Mas veamos razones, pues no siempre fue así:
Desde el
siglo I al IX: En la mano
Desde el inicio de la Iglesia hasta bien entrado el siglo IX fue costumbre
hacerlo en la mano. La primera prohibición de la comunión en la mano a los fieles viene
del Concilio de Rouen (año 870), que reserva este privilegio para los clérigos.
Desde el siglo IX al XX: En la
lengua
Porque - En el siglo IX el trozo de pan se presentaba en forma redonda y cada vez
más delgado para facilitar ponerlo en la lengua.

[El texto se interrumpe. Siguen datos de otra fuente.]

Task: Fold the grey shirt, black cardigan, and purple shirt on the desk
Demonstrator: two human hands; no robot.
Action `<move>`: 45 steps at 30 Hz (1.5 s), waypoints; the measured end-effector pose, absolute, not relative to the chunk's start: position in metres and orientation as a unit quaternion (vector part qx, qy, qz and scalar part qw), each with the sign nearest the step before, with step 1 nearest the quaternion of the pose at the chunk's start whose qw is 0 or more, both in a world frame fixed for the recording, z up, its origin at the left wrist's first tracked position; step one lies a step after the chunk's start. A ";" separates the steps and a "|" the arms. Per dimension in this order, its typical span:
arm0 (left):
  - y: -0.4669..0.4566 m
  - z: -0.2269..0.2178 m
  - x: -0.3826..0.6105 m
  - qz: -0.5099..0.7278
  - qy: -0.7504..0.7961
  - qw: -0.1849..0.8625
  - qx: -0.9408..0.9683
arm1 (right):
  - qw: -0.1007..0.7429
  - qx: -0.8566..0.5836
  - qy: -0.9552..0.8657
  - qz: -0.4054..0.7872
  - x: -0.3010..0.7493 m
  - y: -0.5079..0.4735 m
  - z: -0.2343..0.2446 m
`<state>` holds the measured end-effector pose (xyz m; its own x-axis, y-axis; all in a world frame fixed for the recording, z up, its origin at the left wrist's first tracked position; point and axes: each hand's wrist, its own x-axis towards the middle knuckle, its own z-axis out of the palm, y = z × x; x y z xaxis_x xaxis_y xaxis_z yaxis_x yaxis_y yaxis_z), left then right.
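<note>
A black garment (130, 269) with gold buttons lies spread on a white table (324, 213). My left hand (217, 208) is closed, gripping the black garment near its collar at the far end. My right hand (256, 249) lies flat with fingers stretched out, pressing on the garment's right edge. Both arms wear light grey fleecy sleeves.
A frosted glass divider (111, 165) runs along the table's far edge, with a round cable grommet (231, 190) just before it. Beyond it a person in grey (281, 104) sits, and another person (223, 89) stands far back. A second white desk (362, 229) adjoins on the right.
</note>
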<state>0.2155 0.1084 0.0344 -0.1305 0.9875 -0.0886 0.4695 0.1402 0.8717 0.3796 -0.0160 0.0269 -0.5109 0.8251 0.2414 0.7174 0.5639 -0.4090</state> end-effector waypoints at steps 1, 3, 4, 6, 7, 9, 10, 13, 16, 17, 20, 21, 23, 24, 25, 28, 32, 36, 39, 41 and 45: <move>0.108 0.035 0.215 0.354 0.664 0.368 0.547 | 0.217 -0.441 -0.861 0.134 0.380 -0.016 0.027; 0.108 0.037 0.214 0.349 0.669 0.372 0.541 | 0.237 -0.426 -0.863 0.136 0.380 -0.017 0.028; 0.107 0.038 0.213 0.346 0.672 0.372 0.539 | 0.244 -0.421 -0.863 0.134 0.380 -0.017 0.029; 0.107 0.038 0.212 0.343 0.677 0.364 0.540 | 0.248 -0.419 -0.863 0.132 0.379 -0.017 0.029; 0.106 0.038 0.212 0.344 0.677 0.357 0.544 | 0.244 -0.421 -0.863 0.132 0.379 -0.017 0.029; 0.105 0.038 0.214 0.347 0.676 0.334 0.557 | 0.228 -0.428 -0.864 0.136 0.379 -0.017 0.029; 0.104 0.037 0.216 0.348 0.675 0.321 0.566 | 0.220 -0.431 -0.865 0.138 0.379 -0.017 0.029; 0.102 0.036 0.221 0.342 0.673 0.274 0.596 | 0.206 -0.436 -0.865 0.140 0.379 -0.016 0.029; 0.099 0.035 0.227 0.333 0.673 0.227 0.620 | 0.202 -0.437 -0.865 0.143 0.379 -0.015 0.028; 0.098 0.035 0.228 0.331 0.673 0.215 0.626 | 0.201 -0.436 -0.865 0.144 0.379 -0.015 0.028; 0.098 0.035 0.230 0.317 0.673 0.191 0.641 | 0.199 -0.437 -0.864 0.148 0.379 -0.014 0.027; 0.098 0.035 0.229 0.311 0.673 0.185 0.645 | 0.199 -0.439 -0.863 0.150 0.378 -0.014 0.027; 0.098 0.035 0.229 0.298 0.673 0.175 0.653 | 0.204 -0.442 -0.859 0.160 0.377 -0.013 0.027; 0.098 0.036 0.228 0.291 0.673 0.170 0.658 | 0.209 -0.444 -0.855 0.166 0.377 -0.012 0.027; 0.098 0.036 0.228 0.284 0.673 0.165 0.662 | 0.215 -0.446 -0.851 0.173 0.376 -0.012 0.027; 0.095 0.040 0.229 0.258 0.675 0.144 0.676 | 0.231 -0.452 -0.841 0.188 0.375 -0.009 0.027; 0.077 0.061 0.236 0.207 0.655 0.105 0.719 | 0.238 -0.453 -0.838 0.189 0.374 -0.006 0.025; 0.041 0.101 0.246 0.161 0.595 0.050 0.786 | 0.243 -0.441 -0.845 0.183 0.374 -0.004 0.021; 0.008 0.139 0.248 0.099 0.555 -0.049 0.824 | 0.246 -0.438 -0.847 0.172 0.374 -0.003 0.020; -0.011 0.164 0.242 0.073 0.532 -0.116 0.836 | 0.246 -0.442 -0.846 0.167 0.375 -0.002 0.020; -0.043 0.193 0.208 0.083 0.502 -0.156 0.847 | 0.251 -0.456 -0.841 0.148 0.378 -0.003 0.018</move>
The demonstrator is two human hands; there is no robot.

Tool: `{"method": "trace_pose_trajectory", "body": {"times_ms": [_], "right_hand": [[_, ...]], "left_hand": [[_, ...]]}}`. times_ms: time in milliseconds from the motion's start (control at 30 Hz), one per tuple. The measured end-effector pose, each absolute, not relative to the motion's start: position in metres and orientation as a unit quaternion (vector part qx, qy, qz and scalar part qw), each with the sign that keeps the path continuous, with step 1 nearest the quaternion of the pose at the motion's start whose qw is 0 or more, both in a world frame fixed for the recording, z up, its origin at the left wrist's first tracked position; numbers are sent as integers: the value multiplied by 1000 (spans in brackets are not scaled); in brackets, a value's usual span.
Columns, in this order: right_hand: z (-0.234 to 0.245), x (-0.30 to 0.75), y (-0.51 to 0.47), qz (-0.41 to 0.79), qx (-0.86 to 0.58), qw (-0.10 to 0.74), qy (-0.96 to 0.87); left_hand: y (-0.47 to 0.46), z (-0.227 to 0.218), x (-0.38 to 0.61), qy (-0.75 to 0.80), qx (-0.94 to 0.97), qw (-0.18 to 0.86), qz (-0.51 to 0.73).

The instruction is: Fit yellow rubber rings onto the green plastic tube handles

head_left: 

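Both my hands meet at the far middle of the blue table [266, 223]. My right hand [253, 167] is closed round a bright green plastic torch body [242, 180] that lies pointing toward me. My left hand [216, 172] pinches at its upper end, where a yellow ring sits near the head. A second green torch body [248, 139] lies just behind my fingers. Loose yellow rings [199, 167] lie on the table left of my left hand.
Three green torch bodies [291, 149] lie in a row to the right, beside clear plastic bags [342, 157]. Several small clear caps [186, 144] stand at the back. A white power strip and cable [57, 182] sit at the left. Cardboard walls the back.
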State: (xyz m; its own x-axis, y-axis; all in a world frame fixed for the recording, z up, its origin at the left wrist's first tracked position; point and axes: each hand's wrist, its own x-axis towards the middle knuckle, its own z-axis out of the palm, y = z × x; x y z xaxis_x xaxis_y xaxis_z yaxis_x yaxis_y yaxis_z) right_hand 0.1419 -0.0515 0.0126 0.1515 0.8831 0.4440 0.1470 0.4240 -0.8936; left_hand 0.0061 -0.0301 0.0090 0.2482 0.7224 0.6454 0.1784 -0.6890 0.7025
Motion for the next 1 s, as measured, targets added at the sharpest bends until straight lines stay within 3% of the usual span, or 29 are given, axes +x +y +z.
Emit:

La conversión en masa de los pueblos
bárbaros y la influencia de ideas arrianas aconsejaba esta medida. La liturgia, que en el
principio era acción de toda la asamblea, a finales del siglo VIII y en el IX se hizo
clerical.
Hoy: En
ambos modos
Basándose en la Const. "Sac. Concilium" nº 50: "Restaurense
con la primitiva norma de los santos padres algunas cosas que han desaparecido a causa del
tiempo según se estime conveniente y necesario", la Sda. Cong. de Sacr. y Culto Div.

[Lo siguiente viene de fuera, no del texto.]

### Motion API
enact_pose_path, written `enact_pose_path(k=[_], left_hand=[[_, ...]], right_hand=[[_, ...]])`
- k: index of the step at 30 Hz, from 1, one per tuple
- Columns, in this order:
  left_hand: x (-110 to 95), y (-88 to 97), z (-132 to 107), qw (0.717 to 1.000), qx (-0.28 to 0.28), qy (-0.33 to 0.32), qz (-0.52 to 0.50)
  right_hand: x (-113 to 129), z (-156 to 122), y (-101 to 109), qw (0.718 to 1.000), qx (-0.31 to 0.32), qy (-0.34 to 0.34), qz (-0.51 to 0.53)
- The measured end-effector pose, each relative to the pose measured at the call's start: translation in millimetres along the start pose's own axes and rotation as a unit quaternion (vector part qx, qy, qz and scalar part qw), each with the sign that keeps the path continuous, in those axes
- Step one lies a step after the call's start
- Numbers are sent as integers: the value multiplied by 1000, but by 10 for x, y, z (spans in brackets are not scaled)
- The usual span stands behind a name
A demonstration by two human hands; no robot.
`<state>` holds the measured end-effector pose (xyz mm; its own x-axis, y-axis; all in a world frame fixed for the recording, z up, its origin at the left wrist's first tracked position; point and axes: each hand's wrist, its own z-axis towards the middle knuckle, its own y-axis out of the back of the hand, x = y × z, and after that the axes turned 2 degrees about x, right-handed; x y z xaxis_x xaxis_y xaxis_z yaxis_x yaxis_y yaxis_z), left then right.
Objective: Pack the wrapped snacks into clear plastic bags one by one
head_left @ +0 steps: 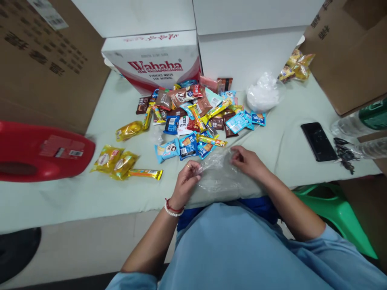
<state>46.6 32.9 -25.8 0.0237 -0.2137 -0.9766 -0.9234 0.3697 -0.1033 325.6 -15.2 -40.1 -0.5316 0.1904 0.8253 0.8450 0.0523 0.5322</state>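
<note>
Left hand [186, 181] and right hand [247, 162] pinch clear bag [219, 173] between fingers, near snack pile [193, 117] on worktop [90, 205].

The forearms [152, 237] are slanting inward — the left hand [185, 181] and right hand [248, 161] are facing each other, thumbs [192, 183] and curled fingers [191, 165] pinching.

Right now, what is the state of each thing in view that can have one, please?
Clear thin plastic bag: held between both hands; mouth open or shut, cannot tell.
Left hand: pinching the bag.
Right hand: pinching the bag.
Colourful wrapped snacks: loosely piled.
White crumpled plastic bundle: bunched up.
Black rectangular phone: lying flat, screen dark.
</note>
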Motion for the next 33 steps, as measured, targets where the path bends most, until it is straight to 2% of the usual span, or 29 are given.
enact_pose_path(k=[2, 3, 7, 9, 11, 13, 15, 16, 17, 18, 20, 21, 22, 23, 25, 26, 27, 29, 33], left_hand=[[-10, 63, -21, 999, 7, -12, 47], [-6, 95, -27, 997, -10, -16, 69], [68, 215, -4, 991, -131, -9, 37], [122, 278, 27, 985, -169, 8, 26], [167, 346, 45, 973, -218, 28, 66], [188, 408, 23, 945, -278, 9, 170], [178, 438, -45, 885, -337, -76, 312], [162, 435, -88, 847, -345, -136, 381], [142, 418, -129, 811, -327, -199, 442], [120, 389, -163, 783, -279, -256, 493], [81, 311, -188, 747, -128, -331, 562], [71, 272, -178, 734, -53, -342, 584], [72, 241, -158, 725, 3, -336, 602], [84, 221, -133, 720, 38, -314, 618], [140, 228, -93, 718, 57, -250, 647], [179, 252, -87, 719, 55, -219, 657], [222, 286, -92, 721, 52, -195, 663], [305, 357, -133, 726, 46, -172, 664], [390, 391, -228, 743, 30, -172, 646]], right_hand=[[8, 78, -104, 1000, -13, -3, 13], [2, 87, -131, 999, -35, 0, 26], [-64, 31, -100, 988, -139, -13, 72], [-110, 6, -47, 982, -168, -28, 80], [-161, 5, 4, 979, -181, -40, 80], [-206, 21, 53, 979, -187, -44, 66], [-214, 35, 100, 980, -194, -31, 29], [-195, 33, 121, 978, -207, -17, 0], [-157, 22, 134, 973, -228, 3, -34], [-100, -1, 138, 963, -258, 27, -69], [49, -83, 99, 938, -309, 88, -130], [125, -141, 52, 931, -305, 131, -153], [190, -209, -13, 929, -273, 181, -172], [233, -283, -91, 930, -212, 235, -188], [238, -447, -250, 920, -41, 326, -213], [197, -532, -311, 910, 40, 349, -220], [134, -615, -346, 903, 105, 352, -223], [-23, -762, -317, 906, 177, 319, -215], [-198, -884, 29, 934, 212, 239, -159]])
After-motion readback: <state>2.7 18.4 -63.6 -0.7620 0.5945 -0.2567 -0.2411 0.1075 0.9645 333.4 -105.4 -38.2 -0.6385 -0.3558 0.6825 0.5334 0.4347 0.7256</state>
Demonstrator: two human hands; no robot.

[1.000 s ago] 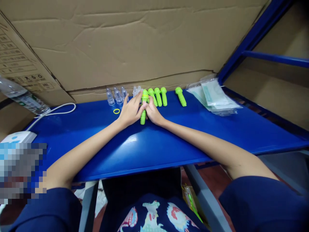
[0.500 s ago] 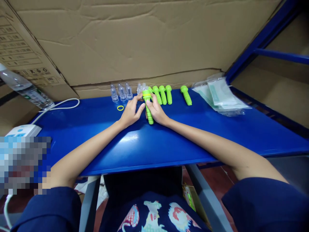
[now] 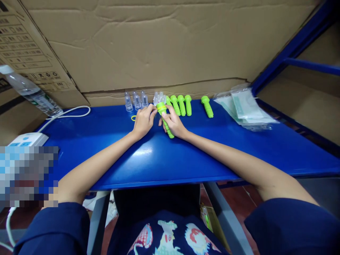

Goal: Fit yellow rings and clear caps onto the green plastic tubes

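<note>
My right hand (image 3: 175, 124) is wrapped round the body of a lime-green plastic flashlight (image 3: 169, 132), which leans with its wide head up and away from me. A yellow ring (image 3: 161, 108) circles that head. At the head's left edge is my left hand (image 3: 144, 121), its thumb and forefinger pinched together; whatever lies between the fingertips is hidden. Partly behind the left hand, a loose yellow ring (image 3: 133, 118) rests on the blue table (image 3: 111, 148). Several matching green flashlights (image 3: 181, 105) lie in a row beyond my hands, with one more (image 3: 207, 107) apart on the right.
Several clear plastic pieces (image 3: 136, 101) stand along the back, with more clear parts (image 3: 159, 97) behind the held flashlight. Flat plastic packets (image 3: 245, 106) lie at right. A water bottle (image 3: 32, 94), white cable (image 3: 74, 112) and power strip (image 3: 30, 141) are at left. Cardboard (image 3: 159, 49) walls the back.
My left fingers have curled in and pinched at the flashlight's head, where they were more spread before. The flashlight's lower end has swung slightly to the right in my right hand.
</note>
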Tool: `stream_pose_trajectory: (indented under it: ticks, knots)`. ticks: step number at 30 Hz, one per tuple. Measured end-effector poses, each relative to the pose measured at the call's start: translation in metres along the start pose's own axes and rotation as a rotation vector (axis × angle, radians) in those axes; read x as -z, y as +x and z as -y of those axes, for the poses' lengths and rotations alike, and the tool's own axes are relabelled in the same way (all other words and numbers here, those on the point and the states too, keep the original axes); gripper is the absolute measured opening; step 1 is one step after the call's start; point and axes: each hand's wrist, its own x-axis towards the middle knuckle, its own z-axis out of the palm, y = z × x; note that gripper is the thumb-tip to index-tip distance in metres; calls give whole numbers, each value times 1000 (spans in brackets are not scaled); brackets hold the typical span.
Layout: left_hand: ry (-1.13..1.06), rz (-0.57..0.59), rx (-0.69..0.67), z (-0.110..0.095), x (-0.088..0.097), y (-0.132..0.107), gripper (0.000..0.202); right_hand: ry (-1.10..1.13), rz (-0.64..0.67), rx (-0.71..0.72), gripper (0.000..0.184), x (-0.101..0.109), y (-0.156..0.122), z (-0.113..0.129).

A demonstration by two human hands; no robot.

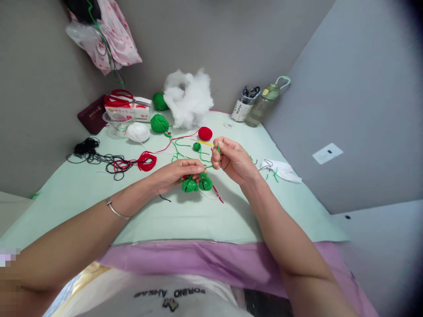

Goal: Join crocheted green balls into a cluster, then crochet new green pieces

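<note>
Over the middle of the table, my left hand (187, 169) is closed on a small green crocheted piece (189, 185) with rounded lobes and dark lines across them. A bit of red shows beside its fingers. My right hand (231, 158) is just to the right and slightly higher, its fingers pinched on a strand of green yarn (210, 167) that runs across to the left hand. White and red yarn ends (218, 193) hang below the piece. Part of the crocheted piece is hidden behind the left fingers.
Green yarn balls (160, 123), a white ball (138, 132), a red ball (205, 133) and white stuffing (188, 99) lie toward the back. Tangled black yarn (109, 160) is at left. Red-handled scissors (122, 97) rest on a box. A bottle (264, 103) and pen cup (243, 108) stand back right.
</note>
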Motion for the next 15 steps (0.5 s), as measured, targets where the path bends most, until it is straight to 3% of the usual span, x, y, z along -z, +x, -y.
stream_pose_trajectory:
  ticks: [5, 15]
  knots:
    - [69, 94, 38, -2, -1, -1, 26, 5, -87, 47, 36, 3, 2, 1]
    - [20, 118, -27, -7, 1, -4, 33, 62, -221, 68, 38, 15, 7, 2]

puso en práctica de nuevo la comunión en la mano con la Inst.: "Memoriale
Domini" (20-05-1969).
Se restauraba así el rito de comulgar en la mano, que
a) Consta en los textos y documentos de la Hª de la Iglesia. Cfr: S. Cirilo
de Jerusalém (348) que en su catequesis de la Octava de Pascua dice: ".. poniendo la
izquierda como un trono para la derecha donde se recibe el Rey, con la mano cóncava
recibe el Cuerpo de Cristo". (PG 33.1126).

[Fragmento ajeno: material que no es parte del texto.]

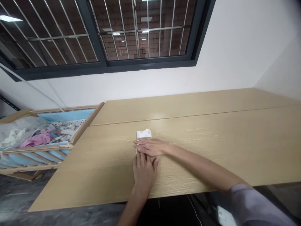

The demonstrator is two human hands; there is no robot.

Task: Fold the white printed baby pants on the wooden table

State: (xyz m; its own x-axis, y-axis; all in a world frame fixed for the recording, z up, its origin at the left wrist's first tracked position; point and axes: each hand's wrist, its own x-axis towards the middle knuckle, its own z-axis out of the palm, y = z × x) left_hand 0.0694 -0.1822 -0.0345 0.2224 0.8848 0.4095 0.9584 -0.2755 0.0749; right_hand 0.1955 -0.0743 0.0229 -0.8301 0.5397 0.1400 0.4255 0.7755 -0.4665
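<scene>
So there's a folded white cloth (144, 134) sitting on the pale wood tabletop (211, 141), just short of the seam where two boards meet; from the hands it's at about 12 o'clock, with its lower part tucked under the right hand (151, 147), and any faint print on it is too small to make out; that right hand comes in from around 3 o'clock, palm down, lying flat across the cloth, with its fingers (142, 145) pressed together and pointing to 9 o'clock; my read is that it's placed there to pin the layers flat against the wood; the left hand (144, 172) comes up from 6 o'clock, palm down too, its fingers (141, 160) slightly spread and pointing to 12 o'clock, tips just about meeting the right hand, so it looks like it's bracing rather than gripping; neither hand is pinching anything; the right arm stretches in a long diagonal, with a lilac sleeve (255, 204) at the lower right, while the left forearm (131, 210) runs nearly straight up the frame; off at 9 o'clock there's a wooden crib (83, 129) with pink and white bedding piled inside, and a barred window (141, 31) sits up at 12 o'clock.
</scene>
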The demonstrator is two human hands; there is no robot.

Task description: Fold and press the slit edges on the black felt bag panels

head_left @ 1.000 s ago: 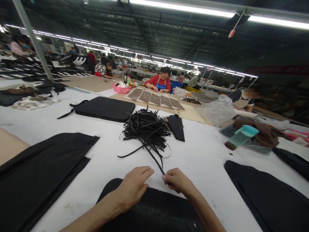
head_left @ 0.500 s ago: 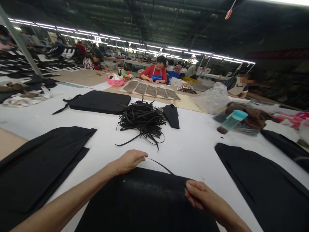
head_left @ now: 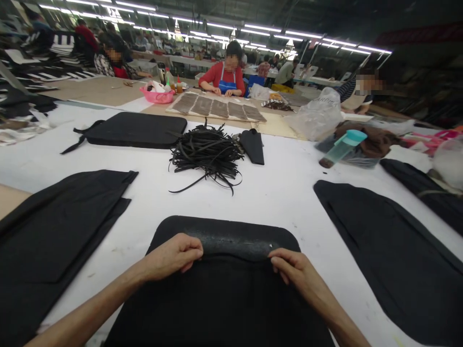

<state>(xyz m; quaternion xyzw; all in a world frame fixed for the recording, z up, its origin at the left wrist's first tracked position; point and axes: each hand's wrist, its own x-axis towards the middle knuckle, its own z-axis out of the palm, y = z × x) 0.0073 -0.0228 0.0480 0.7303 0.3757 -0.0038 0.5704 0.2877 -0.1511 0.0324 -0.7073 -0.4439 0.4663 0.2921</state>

b) En España consta esta costumbre de comulgar en la mano en las Actas de
los Concilios de Zaragoza (año 380) y de Toledo (año 400).
Con todo, lo importante
es que:
El recibir la Eucaristía, ya en la lengua ya en la mano, sea
una forma respetuosa como expresión de fe y de la adoración que merece el Cuerpo de
Cristo.
La Eucaristía debe ser siempre ofrecida por el ministro y se haga el
diálogo: "El Cuerpo de Cristo". - R: Amén.
En cuando al modo no se detalla nada, pero se ha generalizado el que indica
S. Cirilo de Jerusalém, arriba citado.
La opción de comulgar en la lengua o en la mano es facultad del fiel, no
imposición del ministro. (cfr. Past. Lit. nº 89-90, p. 42).